=== REQUIRED WORK ===
Line by line, repeat the data below exactly, beginning at the first line and ending at the line with "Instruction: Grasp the". Omit pictures.

=== SUPPLIED MATERIAL ===
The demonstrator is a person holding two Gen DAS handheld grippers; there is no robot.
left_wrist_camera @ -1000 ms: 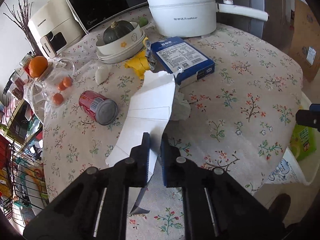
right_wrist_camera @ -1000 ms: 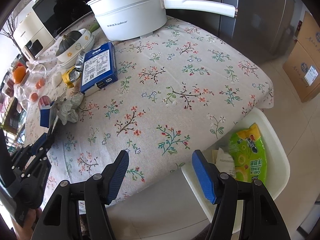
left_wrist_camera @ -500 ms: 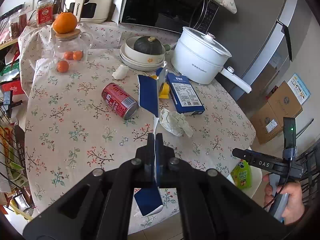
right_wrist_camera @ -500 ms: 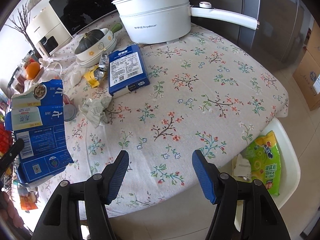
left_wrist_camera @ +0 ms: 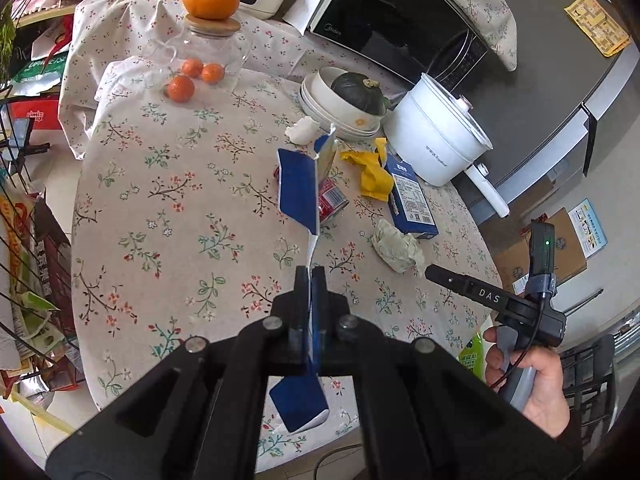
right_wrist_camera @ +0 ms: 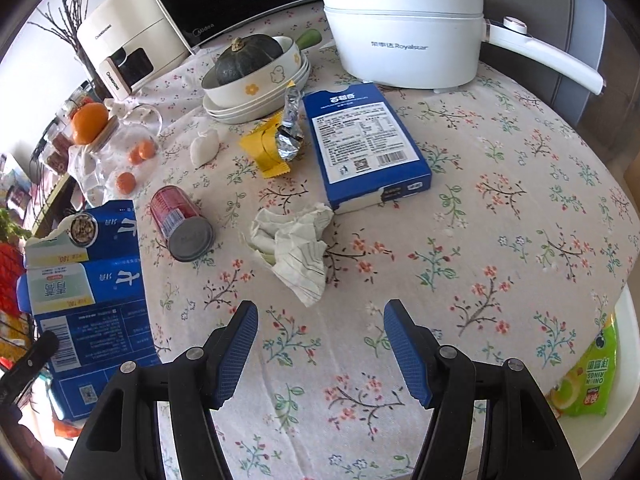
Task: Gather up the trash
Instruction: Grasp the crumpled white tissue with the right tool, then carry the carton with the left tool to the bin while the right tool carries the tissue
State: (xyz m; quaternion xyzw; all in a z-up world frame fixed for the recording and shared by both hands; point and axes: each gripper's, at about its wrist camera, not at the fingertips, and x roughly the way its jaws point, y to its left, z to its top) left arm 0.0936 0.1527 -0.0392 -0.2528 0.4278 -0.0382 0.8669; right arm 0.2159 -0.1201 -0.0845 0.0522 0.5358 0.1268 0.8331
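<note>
My left gripper (left_wrist_camera: 311, 272) is shut on a flattened blue carton (left_wrist_camera: 298, 188), held edge-on above the floral table (left_wrist_camera: 168, 184); the carton's printed face shows at the left of the right wrist view (right_wrist_camera: 86, 292). My right gripper (right_wrist_camera: 320, 320) is open and empty over the table's near edge, just short of a crumpled white paper (right_wrist_camera: 294, 244). A red can (right_wrist_camera: 180, 220) lies on its side left of the paper. A yellow wrapper with foil (right_wrist_camera: 272, 148) and a blue box (right_wrist_camera: 364, 144) lie behind. A white bin (right_wrist_camera: 600, 396) with a green snack bag (right_wrist_camera: 588, 380) sits at the lower right.
A white pot (right_wrist_camera: 404, 36), stacked bowls with a dark squash (right_wrist_camera: 248, 64), a glass jar with oranges (right_wrist_camera: 120, 148), a microwave (left_wrist_camera: 400, 28) and a cream appliance (right_wrist_camera: 128, 48) crowd the far side. A wire rack (left_wrist_camera: 24, 280) stands at the left.
My left gripper has lifted the carton off the table and pulled back and up. My right gripper has moved in over the table towards the crumpled paper.
</note>
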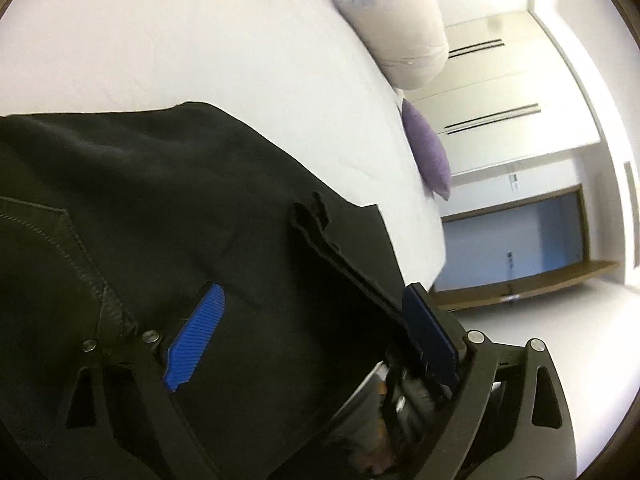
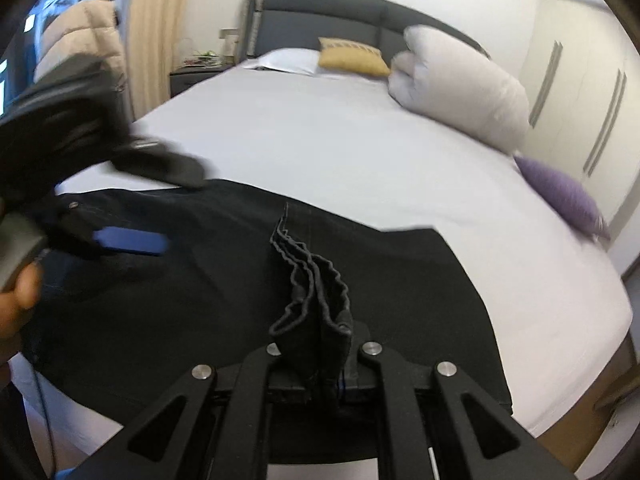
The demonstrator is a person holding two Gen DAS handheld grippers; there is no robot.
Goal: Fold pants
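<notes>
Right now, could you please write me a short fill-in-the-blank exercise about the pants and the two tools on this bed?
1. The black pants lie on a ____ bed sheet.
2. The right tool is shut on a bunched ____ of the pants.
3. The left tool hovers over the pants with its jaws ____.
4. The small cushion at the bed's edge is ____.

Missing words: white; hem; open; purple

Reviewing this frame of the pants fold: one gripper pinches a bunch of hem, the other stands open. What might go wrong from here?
1. The right gripper is shut on a thick, uneven bunch of the black pants; a layer may slip free, skewing the fold.
2. The left gripper is open over the cloth, holding nothing, so that side may shift when pulled.
3. The pants lie near the bed edge and could slide off.
</notes>
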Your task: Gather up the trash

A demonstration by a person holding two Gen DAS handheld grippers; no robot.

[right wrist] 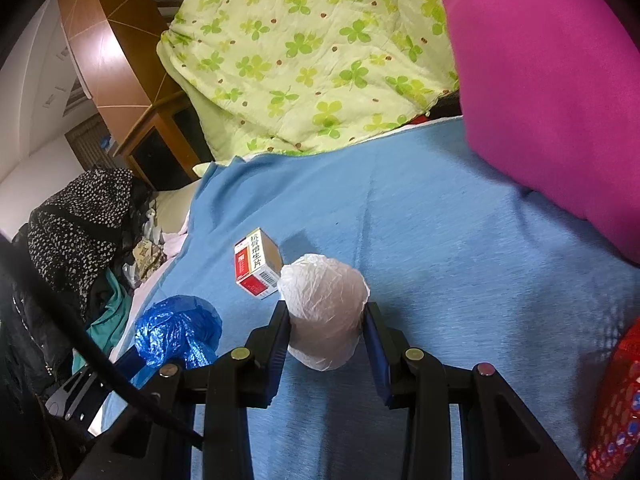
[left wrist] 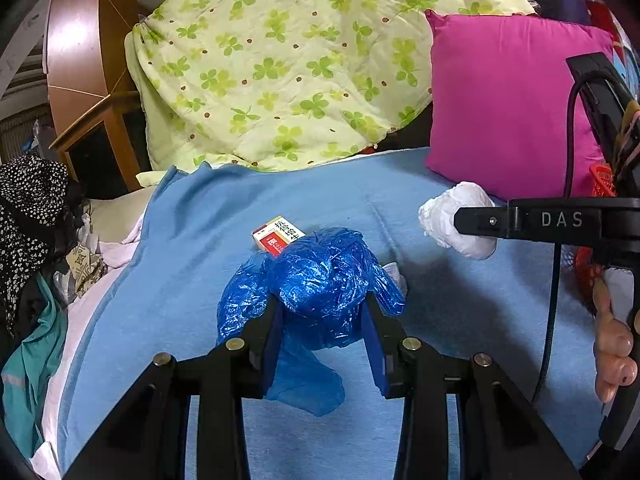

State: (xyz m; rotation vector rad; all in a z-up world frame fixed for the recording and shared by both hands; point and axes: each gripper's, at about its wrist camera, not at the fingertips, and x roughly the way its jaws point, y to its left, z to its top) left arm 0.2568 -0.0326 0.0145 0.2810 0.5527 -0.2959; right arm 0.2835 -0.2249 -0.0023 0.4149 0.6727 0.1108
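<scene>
**Inspector:** Status of the collection?

**Onlooker:** Both pickups look made. The left gripper (left wrist: 322, 316) has its pads clamped on a crumpled blue plastic bag (left wrist: 320, 280), glossy and crinkled, with a loose tail hanging below. The right gripper (right wrist: 326, 332) is pinched on a white wad (right wrist: 324, 308), rounded and wrinkled, possibly thin plastic or tissue; I can't say which. Both are held above the blue bedsheet (left wrist: 440, 360).

**Inspector:** Anything outstanding?

**Onlooker:** A small red-and-white cardboard box (right wrist: 258, 264), rigid and square-edged, lies on the sheet just beyond the wads.

**Inspector:** Next requirement?

**Onlooker:** I judge both loads must go to a bin. A red mesh container (right wrist: 616, 400) shows at the right edge, though its opening is hidden. Soft wads need steady pressure.
</scene>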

=== EXERCISE RESULT ===
The demonstrator is a person holding two Gen DAS handheld grippers; there is no robot.
left_wrist_camera @ -1000 ms: 
right_wrist_camera @ -1000 ms: 
left_wrist_camera @ -500 ms: 
right_wrist_camera @ -500 ms: 
left_wrist_camera @ +0 ms: 
right_wrist_camera @ +0 ms: 
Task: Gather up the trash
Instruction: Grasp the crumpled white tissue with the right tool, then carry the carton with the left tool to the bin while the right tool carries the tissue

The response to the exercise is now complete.